SOURCE MATERIAL.
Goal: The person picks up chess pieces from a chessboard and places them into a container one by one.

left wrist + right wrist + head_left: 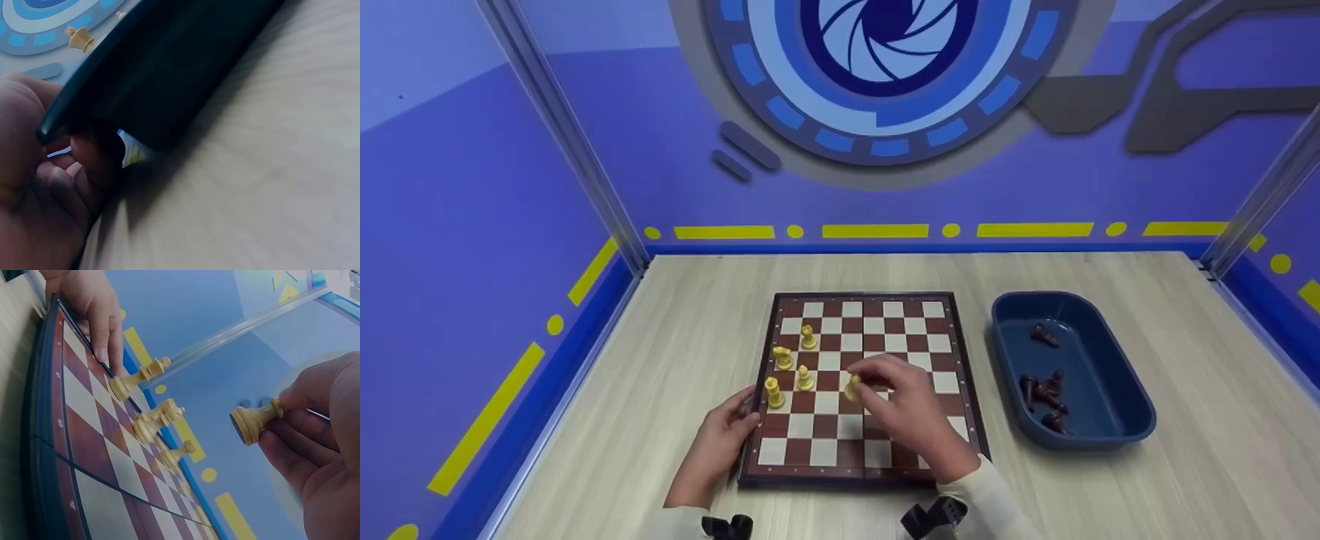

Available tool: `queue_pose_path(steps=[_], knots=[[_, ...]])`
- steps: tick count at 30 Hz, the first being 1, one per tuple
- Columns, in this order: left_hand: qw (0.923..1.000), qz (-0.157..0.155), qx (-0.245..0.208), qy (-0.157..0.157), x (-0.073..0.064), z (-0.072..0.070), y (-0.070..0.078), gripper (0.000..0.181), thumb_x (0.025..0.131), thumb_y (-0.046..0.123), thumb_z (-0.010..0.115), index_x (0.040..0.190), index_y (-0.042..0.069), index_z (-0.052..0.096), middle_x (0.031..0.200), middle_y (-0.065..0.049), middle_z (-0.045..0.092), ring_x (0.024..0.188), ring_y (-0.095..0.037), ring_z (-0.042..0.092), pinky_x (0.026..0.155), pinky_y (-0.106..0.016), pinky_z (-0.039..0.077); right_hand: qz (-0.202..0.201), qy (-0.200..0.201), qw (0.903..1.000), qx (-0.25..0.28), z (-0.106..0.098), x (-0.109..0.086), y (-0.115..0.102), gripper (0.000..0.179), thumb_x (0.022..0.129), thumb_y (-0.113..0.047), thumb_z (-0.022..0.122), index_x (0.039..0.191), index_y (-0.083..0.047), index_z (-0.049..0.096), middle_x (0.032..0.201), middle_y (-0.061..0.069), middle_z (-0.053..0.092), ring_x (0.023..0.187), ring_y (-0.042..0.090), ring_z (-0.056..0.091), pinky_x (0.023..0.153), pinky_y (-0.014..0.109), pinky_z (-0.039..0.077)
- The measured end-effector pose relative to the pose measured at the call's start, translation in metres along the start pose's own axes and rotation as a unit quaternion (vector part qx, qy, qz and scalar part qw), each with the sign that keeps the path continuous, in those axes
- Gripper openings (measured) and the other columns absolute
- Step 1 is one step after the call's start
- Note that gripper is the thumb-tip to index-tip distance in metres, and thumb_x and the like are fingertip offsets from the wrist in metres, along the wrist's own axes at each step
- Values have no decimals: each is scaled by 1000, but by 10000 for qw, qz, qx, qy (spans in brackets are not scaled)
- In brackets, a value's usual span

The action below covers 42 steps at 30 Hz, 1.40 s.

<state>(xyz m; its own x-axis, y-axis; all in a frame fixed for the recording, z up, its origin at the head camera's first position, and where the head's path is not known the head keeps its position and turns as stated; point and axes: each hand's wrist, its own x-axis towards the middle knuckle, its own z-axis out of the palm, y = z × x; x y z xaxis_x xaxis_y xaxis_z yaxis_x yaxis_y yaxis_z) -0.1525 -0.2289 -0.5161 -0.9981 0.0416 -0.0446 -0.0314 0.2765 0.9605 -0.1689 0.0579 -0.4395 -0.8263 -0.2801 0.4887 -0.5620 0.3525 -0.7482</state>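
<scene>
A chessboard (850, 426) with dark red and white squares lies on the table. My left hand (720, 442) grips its left edge, with the thumb on top and fingers curled at the rim, as the left wrist view shows. Above the middle of the board, my right hand (907, 405) pinches a cream chess piece (253, 422) by its upper part. That piece is tilted, its dark underside showing, and its head is hidden by the fingers. Toward the board's left side stand a king (774, 394), a knight (782, 358) and two other cream pieces, one a bishop-like piece (805, 379).
Right of the board stands a dark blue tub (1125, 397) with several dark brown chess pieces (1044, 391) lying in it. The wooden table (697, 315) meets blue printed walls (607, 135) at the back and sides.
</scene>
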Motion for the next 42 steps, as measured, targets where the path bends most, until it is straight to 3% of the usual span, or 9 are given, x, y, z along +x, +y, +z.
queue_pose_path(steps=[8, 14, 28, 42], knots=[[9999, -13, -108, -23, -1, 1, -1, 50, 98, 4, 52, 146, -2, 37, 110, -19, 61, 91, -13, 63, 74, -25, 54, 234, 274, 9994, 2, -14, 1, 5, 15, 86, -10, 71, 100, -17, 73, 95, -6, 69, 85, 5, 66, 77, 27, 57], [9999, -40, 96, 94, 0, 0, 1, 50, 98, 5, 53, 145, -1, 40, 103, -15, 59, 85, -11, 60, 71, -24, 52, 250, 555, 9981, 120, -29, 4, 10, 19, 86, -6, 71, 101, -18, 72, 96, -6, 69, 86, 8, 67, 75, 28, 58], [10000, -16, 20, 74, -1, 1, 1, 52, 97, 7, 55, 145, -2, 39, 105, -17, 60, 88, -13, 61, 72, -24, 52, 631, 973, 9930, 219, -60, 7, 19, 15, 86, -4, 70, 100, -10, 73, 99, 0, 69, 88, 12, 66, 77, 19, 55], [9998, -101, -179, -6, 0, 1, 0, 51, 98, 3, 52, 146, -2, 37, 111, -21, 62, 91, -15, 64, 73, -25, 54, 1030, 1555, 9823, -158, -90, 4, 30, 17, 87, -8, 71, 103, -12, 74, 95, 3, 71, 80, 6, 63, 70, 13, 50]])
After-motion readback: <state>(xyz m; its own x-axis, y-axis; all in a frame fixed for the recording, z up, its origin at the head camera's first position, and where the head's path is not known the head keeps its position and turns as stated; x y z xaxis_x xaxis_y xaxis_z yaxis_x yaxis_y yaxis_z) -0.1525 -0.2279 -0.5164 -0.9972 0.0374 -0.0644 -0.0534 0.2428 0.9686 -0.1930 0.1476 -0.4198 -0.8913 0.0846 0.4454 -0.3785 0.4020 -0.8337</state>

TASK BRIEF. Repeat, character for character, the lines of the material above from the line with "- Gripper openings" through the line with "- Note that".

TASK RESULT.
- Gripper openings (measured) and the other columns absolute
- Step 1 is one step after the call's start
- Note that gripper is the thumb-tip to index-tip distance in metres, and thumb_x and the like are fingertip offsets from the wrist in metres, along the wrist's own axes at each step

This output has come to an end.